- To do: Copy out each line of the data below in which the string "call" appears.

[Source material — start]

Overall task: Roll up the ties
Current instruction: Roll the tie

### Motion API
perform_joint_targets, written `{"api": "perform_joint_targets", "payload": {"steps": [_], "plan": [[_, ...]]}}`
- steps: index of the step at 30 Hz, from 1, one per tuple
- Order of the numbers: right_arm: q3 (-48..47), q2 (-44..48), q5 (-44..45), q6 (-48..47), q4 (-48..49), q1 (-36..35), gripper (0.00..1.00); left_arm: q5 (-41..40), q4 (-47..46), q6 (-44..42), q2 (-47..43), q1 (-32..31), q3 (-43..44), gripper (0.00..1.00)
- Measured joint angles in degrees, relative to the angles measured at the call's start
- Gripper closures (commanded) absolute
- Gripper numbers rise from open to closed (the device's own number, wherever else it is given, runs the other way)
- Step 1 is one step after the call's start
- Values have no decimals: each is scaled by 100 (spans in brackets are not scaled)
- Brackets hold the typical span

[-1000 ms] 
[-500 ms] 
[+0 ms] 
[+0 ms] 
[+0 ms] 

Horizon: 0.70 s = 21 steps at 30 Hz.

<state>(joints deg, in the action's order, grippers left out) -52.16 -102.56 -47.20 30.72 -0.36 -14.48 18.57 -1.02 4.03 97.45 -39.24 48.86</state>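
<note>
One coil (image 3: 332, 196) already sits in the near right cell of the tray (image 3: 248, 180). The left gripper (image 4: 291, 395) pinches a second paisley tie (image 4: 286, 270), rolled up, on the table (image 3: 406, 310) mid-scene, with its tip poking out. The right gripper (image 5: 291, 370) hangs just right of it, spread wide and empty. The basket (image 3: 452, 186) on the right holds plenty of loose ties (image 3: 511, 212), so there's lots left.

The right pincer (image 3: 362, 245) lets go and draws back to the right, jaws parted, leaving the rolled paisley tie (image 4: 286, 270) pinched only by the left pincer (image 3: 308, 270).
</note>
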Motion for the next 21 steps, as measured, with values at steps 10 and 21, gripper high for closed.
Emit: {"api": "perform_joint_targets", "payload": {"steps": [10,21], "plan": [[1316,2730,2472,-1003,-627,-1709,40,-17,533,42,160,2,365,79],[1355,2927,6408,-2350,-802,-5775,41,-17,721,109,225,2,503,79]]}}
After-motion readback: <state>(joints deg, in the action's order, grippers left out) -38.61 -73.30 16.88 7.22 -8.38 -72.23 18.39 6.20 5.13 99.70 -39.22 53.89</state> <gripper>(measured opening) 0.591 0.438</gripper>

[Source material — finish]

- Answer space:
- Measured joint angles in degrees, relative to the angles measured at the call's start
- Step 1 is one step after the call's start

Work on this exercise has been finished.